### Work request
When you reach the line with "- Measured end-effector" in the data below, begin printing lines exactly, and stop once the line with "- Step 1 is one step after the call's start" has been printed.

Start of Block

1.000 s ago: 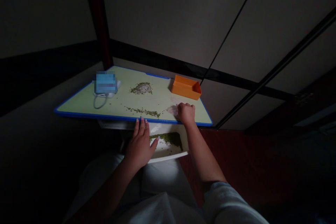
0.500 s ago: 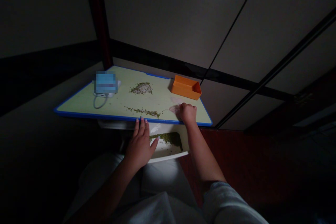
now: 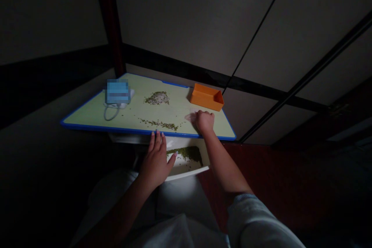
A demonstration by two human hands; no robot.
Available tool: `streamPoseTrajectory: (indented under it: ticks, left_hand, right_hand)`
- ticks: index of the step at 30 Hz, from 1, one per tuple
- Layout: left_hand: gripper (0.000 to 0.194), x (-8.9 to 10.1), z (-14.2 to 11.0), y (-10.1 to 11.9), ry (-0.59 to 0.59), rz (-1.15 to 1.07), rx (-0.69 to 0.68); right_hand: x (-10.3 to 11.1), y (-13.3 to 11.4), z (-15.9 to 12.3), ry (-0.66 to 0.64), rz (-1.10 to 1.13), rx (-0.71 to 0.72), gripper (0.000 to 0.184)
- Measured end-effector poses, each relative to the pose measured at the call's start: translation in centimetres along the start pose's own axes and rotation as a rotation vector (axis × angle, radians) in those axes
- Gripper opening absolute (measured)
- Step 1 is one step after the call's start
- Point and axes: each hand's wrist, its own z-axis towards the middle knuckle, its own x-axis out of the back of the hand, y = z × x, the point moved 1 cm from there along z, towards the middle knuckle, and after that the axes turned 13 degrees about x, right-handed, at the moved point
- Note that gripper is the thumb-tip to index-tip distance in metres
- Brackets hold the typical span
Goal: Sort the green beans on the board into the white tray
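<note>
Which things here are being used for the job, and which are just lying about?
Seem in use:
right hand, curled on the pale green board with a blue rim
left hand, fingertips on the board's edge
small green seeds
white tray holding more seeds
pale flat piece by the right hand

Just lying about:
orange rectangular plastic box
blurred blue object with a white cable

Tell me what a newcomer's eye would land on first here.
The bright orange tray stands out first, at the far right of the pale green, blue-rimmed board. Next come the green seeds, heaped and strewn in a line on the board, with a denser drift in the white tray below its near edge. The right hand rests on the board, and the left hand reaches its near edge.
</note>
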Motion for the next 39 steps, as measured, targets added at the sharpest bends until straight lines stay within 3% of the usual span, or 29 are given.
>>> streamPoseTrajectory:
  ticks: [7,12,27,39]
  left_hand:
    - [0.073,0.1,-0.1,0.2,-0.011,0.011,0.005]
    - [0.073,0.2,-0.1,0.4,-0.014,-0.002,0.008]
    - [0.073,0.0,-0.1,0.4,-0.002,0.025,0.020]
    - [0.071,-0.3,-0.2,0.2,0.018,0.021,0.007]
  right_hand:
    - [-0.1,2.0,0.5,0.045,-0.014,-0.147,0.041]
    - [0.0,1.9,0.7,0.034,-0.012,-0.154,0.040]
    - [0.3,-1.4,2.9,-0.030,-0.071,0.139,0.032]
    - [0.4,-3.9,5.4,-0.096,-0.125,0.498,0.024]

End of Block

### Task answer
- Measured end-effector poses, each relative to the pose measured at the call's start: translation in centimetres along the start pose's own axes and rotation as a rotation vector (axis × angle, radians) in those axes
- Gripper opening absolute (measured)
- Step 1 is one step after the call's start

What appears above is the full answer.